Exercise goal =>
Within these entries, how many lines contain the word "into"? Answer with the number alone.

____

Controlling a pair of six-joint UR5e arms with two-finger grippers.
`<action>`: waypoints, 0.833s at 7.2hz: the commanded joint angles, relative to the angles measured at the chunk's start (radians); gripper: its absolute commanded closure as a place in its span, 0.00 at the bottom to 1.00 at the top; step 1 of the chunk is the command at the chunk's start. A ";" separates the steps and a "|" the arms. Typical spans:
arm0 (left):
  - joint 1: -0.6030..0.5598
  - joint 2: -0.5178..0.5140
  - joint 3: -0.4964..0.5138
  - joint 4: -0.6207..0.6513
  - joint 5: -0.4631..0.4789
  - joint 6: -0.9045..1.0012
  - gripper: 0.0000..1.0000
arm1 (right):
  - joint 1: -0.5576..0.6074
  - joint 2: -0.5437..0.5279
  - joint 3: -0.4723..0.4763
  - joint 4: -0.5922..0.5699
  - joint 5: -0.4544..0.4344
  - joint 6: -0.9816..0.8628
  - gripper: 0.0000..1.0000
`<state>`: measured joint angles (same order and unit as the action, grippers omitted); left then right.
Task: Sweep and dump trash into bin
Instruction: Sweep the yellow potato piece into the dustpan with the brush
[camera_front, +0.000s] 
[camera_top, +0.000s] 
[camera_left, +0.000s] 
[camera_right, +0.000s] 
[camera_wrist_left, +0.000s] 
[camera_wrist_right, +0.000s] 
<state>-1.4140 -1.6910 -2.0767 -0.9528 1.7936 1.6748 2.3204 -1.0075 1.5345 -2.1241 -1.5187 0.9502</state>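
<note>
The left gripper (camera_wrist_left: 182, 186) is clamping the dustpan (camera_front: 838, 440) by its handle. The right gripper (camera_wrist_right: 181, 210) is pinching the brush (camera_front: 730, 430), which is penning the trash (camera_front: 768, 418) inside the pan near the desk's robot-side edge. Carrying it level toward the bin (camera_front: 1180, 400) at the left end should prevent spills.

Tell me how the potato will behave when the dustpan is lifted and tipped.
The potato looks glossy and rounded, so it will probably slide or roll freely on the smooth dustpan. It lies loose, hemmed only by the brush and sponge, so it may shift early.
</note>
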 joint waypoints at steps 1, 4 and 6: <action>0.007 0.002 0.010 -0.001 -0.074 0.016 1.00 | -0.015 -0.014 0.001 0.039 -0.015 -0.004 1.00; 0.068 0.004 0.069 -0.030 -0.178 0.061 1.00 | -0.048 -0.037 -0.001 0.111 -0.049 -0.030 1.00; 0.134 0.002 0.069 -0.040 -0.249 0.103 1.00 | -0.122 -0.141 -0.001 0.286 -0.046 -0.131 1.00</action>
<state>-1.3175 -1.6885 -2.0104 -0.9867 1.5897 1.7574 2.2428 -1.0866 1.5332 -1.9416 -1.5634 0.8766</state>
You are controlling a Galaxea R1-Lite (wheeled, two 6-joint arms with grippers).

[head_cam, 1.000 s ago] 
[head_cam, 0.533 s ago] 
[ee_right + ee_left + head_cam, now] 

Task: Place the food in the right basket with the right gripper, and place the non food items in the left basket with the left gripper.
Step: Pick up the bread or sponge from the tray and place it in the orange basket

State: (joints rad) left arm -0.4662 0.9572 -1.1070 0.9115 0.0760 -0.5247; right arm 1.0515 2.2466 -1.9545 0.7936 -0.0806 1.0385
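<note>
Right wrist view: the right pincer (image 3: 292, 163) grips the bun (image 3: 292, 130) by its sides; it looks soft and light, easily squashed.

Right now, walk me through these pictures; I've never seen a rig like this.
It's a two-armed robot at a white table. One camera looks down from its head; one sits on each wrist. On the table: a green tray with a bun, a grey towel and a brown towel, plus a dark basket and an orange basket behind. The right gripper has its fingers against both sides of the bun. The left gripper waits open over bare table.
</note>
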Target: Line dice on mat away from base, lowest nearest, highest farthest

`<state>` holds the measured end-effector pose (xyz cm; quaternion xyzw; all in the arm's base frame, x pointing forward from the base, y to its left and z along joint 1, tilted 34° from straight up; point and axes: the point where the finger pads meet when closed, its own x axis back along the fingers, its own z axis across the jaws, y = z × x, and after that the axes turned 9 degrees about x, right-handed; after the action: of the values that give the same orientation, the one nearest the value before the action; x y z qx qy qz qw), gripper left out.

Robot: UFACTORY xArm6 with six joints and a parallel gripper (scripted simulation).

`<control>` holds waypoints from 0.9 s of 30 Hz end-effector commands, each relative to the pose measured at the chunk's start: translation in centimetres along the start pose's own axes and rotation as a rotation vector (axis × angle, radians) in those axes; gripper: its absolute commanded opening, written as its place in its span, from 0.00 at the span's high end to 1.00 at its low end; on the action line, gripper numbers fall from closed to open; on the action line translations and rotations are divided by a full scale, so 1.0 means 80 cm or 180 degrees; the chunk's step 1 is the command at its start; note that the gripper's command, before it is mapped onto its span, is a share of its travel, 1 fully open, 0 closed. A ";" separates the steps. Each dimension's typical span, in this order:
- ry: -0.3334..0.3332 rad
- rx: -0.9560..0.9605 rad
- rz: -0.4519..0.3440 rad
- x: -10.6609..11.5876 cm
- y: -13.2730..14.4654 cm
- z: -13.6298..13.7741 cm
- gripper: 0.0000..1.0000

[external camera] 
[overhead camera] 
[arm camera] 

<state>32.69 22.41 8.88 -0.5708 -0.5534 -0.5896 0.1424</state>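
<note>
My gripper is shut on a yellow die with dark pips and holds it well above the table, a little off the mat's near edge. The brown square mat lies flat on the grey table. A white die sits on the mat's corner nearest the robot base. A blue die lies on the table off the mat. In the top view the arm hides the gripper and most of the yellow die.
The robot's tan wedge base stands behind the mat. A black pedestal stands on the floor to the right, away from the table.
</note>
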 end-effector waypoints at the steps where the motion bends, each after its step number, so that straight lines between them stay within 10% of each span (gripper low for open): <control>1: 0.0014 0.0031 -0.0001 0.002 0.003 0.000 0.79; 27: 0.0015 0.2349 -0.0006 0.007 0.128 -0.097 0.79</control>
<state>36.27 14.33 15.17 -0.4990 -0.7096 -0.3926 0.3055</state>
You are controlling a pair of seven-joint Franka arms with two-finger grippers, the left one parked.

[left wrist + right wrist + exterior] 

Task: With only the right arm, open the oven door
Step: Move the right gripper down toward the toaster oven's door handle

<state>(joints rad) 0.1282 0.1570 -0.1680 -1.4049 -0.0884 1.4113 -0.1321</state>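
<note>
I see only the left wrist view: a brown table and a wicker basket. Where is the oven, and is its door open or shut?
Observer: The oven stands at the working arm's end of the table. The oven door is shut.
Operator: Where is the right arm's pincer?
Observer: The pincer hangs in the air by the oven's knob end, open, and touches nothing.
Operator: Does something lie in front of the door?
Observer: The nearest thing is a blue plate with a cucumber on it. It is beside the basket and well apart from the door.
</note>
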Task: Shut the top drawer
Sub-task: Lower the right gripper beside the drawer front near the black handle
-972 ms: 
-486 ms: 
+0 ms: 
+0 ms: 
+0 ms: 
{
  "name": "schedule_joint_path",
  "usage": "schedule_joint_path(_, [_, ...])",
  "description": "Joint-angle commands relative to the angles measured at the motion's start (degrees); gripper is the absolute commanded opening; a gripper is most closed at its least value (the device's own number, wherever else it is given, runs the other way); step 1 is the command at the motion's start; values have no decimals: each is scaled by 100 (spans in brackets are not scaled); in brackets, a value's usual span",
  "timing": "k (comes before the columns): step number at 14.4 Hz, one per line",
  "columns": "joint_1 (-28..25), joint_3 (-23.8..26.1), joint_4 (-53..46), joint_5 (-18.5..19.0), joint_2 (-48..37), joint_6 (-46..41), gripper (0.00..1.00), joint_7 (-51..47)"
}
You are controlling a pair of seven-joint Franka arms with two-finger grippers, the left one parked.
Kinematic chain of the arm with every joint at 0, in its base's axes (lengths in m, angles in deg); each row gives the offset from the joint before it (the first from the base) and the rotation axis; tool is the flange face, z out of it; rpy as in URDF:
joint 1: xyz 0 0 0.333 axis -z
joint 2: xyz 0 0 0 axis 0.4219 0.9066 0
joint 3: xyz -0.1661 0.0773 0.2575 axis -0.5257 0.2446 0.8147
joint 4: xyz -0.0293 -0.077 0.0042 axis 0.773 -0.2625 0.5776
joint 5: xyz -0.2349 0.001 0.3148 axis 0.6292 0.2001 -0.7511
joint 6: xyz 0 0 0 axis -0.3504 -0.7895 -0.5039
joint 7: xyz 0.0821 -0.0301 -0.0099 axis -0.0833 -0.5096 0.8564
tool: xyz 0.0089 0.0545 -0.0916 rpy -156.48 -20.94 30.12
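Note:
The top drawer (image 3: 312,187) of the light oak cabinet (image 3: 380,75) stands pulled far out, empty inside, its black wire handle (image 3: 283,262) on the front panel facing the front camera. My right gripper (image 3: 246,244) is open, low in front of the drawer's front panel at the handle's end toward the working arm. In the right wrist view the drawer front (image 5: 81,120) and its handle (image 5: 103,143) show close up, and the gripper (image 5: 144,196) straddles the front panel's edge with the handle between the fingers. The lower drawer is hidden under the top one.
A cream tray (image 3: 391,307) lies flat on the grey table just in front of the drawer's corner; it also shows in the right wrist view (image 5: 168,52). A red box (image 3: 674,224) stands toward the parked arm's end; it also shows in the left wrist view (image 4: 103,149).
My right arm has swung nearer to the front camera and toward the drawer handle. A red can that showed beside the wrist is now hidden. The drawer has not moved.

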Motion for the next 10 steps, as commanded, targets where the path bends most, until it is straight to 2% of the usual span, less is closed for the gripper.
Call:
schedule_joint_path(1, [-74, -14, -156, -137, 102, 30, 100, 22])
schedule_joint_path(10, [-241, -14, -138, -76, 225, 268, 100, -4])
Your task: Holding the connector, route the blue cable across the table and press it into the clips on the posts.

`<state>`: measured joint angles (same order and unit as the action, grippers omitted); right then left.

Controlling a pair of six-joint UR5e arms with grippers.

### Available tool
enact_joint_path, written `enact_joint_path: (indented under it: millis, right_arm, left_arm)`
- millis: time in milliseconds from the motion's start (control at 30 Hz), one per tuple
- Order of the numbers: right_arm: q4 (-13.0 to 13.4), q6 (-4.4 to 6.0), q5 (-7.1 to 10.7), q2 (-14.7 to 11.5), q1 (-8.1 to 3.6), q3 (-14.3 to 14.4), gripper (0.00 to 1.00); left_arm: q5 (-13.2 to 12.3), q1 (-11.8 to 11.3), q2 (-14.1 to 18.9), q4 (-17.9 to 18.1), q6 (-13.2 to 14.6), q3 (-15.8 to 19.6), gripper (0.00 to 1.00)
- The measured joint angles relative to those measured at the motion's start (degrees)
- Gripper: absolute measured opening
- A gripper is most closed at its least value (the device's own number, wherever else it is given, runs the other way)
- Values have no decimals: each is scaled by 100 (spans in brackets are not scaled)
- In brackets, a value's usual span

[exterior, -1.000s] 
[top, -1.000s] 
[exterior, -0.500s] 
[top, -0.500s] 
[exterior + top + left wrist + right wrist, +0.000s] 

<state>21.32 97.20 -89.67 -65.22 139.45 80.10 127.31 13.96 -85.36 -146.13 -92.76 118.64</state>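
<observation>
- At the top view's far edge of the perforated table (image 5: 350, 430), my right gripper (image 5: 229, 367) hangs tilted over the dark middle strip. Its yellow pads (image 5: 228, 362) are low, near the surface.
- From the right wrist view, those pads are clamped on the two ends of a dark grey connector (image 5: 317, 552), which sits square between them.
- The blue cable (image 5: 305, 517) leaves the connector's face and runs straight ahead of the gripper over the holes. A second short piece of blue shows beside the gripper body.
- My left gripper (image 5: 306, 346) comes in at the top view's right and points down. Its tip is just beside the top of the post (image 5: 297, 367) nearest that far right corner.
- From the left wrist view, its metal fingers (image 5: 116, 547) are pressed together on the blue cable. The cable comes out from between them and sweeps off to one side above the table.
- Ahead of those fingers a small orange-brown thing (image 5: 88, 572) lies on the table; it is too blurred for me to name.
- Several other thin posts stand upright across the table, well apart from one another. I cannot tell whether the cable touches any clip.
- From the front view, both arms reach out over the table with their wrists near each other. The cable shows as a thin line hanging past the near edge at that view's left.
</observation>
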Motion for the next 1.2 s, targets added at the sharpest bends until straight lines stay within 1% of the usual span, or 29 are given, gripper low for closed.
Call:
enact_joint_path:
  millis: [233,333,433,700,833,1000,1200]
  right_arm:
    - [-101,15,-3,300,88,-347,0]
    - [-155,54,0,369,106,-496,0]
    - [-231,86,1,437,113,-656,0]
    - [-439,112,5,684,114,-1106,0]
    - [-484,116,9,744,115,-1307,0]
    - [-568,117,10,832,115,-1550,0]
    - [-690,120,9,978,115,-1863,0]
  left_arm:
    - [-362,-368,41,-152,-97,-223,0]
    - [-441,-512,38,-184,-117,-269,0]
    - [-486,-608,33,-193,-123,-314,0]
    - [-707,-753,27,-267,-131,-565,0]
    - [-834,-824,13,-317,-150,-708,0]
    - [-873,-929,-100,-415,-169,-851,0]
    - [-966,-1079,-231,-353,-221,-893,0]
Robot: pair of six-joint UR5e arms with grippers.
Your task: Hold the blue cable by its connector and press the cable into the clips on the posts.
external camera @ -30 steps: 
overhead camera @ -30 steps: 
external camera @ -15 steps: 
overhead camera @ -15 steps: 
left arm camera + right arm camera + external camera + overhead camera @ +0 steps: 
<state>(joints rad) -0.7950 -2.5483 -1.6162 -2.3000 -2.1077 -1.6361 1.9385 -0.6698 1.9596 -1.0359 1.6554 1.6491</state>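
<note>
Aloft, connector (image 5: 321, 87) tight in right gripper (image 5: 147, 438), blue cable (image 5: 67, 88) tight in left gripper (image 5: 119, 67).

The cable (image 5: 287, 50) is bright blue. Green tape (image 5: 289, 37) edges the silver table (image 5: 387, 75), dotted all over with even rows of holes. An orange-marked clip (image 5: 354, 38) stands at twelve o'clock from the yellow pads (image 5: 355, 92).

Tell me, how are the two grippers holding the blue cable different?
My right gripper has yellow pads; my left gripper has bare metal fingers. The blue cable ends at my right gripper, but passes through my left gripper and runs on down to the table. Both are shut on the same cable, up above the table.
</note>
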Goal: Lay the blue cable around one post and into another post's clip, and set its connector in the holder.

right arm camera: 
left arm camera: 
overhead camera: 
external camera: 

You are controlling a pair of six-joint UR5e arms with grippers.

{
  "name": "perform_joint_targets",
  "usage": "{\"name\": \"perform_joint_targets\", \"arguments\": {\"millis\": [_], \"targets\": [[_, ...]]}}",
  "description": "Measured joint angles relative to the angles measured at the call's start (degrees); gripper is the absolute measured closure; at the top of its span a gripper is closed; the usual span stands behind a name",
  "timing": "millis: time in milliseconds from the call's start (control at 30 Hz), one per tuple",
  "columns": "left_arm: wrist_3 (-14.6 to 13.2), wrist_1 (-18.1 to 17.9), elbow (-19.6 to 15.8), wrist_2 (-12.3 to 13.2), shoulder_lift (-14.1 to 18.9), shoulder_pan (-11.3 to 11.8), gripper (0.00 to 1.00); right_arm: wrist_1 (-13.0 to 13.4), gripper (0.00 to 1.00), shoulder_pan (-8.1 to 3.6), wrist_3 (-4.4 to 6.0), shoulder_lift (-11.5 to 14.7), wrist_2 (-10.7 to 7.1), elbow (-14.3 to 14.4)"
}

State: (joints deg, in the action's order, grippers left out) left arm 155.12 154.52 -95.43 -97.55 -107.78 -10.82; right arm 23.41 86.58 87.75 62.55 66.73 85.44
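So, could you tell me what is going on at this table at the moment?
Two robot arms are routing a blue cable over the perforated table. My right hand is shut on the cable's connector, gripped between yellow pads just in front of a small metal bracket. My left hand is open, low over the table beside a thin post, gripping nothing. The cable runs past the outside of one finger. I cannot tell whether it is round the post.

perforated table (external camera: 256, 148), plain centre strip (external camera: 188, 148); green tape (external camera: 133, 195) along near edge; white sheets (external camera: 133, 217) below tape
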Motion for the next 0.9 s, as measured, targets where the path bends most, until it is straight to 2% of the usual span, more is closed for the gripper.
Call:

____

Result =>
5